▶ **Source data**:
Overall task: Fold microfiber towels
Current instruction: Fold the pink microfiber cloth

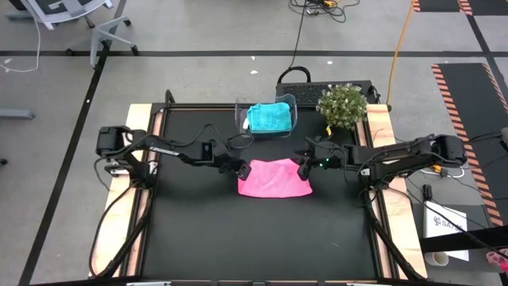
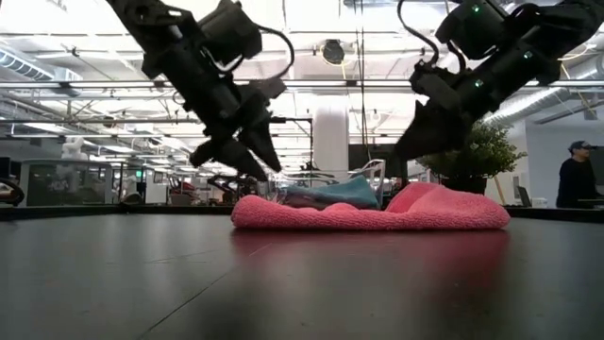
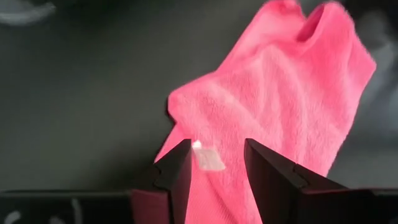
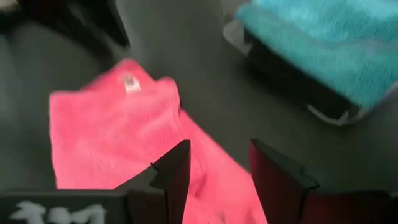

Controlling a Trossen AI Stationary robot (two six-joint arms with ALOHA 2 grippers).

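Note:
The bright pink towel lies in a lumpy, folded-over heap in the middle of the black table, with a small white tag on top near its left end. My left gripper hangs open just above that left end, clear of the cloth. Over the right end, my right gripper is also open, and the low view shows it higher above the towel. The teal towel lies in the clear bin behind. A grey-white towel is not in view.
A potted plant stands at the table's far right, beside the bin. A dark device sits behind the far edge. The near half of the table is bare. A person stands in the room at the far right.

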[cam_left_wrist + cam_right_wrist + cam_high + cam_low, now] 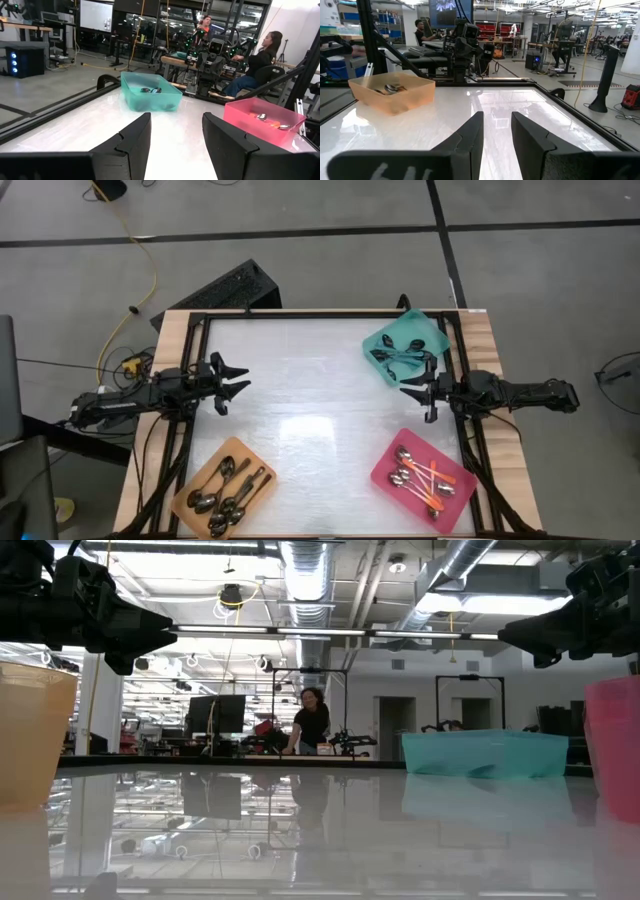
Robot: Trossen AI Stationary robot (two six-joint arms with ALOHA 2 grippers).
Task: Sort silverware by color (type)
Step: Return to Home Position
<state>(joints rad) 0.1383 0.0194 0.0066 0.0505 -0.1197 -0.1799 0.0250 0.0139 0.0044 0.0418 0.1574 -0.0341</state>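
Observation:
All the spoons lie in three trays. Silver spoons [228, 490] fill the orange tray [190, 498] at the near left. Orange-handled spoons [425, 480] lie in the pink tray [385, 475] at the near right. Dark-handled spoons [405, 350] sit in the teal tray [375, 343] at the far right. My left gripper [240, 383] hovers open over the table's left side, pointing right. My right gripper [408, 393] hovers open over the right side, just near of the teal tray, pointing left. Neither holds anything.
A black frame [300, 315] runs along the table's far and side edges. The white middle of the table [310, 400] lies between the two grippers. People sit and stand at benches in the room beyond the table.

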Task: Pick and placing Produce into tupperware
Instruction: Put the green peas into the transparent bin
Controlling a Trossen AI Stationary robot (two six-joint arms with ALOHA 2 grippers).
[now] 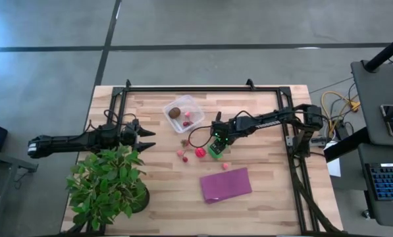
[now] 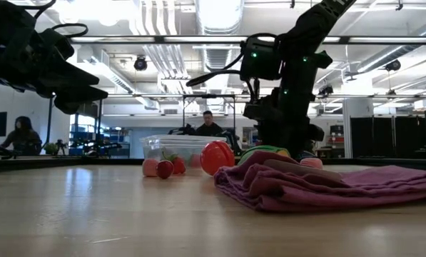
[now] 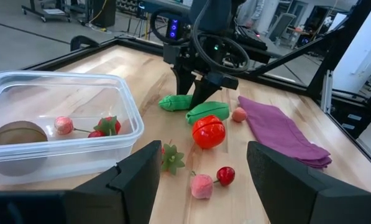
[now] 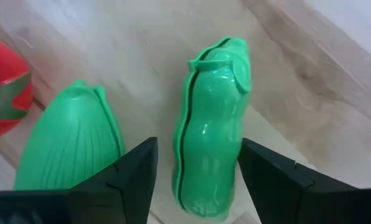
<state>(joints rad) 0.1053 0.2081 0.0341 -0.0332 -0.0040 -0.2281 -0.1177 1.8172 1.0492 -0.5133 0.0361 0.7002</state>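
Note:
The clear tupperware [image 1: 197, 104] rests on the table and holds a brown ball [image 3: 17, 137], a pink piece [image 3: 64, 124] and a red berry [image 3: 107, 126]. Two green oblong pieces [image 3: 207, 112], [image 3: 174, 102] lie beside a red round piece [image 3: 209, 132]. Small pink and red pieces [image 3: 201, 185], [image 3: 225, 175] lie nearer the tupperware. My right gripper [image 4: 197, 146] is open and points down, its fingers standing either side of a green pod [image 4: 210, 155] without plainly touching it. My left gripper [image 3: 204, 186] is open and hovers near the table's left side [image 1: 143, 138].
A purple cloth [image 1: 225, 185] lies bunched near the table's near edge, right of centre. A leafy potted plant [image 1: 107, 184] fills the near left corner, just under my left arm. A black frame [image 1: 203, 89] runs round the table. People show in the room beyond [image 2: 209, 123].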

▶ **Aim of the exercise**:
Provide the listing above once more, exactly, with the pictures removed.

▶ **Answer to the problem**:
Overall task: Fold microfiber towels
Current instruction: Fold the pink microfiber cloth


Controlling a Trossen AI Stationary robot (two six-joint arms with ALOHA 2 grippers).

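Note:
The bright pink towel lies in a lumpy, folded-over heap in the middle of the black table, with a small white tag on top near its left end. My left gripper hangs open just above that left end, clear of the cloth. Over the right end, my right gripper is also open, and the low view shows it higher above the towel. The teal towel lies in the clear bin behind. A grey-white towel is not in view.
A potted plant stands at the table's far right, beside the bin. A dark device sits behind the far edge. The near half of the table is bare. A person stands in the room at the far right.
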
[cam_left_wrist + cam_right_wrist + cam_high + cam_low, now] 
Robot: Trossen AI Stationary robot (two six-joint arms with ALOHA 2 grippers).
Task: Sort silverware by color (type)
Step: Return to Home Position
<state>(joints rad) 0.1383 0.0194 0.0066 0.0505 -0.1197 -0.1799 0.0250 0.0139 0.0044 0.0418 0.1574 -0.0341</state>
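Observation:
All the spoons lie in three trays. Silver spoons [228, 490] fill the orange tray [190, 498] at the near left. Orange-handled spoons [425, 480] lie in the pink tray [385, 475] at the near right. Dark-handled spoons [405, 350] sit in the teal tray [375, 343] at the far right. My left gripper [240, 383] hovers open over the table's left side, pointing right. My right gripper [408, 393] hovers open over the right side, just near of the teal tray, pointing left. Neither holds anything.
A black frame [300, 315] runs along the table's far and side edges. The white middle of the table [310, 400] lies between the two grippers. People sit and stand at benches in the room beyond the table.
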
Task: Pick and placing Produce into tupperware
Instruction: Put the green peas into the transparent bin
Controlling a Trossen AI Stationary robot (two six-joint arms with ALOHA 2 grippers).
[now] 
[now] 
[now] 
[now] 
<state>(joints rad) 0.1053 0.2081 0.0341 -0.0332 -0.0040 -0.2281 -0.1177 1.8172 1.0492 -0.5133 0.0361 0.7002</state>
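Note:
The clear tupperware [image 1: 197, 104] rests on the table and holds a brown ball [image 3: 17, 137], a pink piece [image 3: 64, 124] and a red berry [image 3: 107, 126]. Two green oblong pieces [image 3: 207, 112], [image 3: 174, 102] lie beside a red round piece [image 3: 209, 132]. Small pink and red pieces [image 3: 201, 185], [image 3: 225, 175] lie nearer the tupperware. My right gripper [image 4: 197, 146] is open and points down, its fingers standing either side of a green pod [image 4: 210, 155] without plainly touching it. My left gripper [image 3: 204, 186] is open and hovers near the table's left side [image 1: 143, 138].
A purple cloth [image 1: 225, 185] lies bunched near the table's near edge, right of centre. A leafy potted plant [image 1: 107, 184] fills the near left corner, just under my left arm. A black frame [image 1: 203, 89] runs round the table. People show in the room beyond [image 2: 209, 123].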

Work on the answer is now done.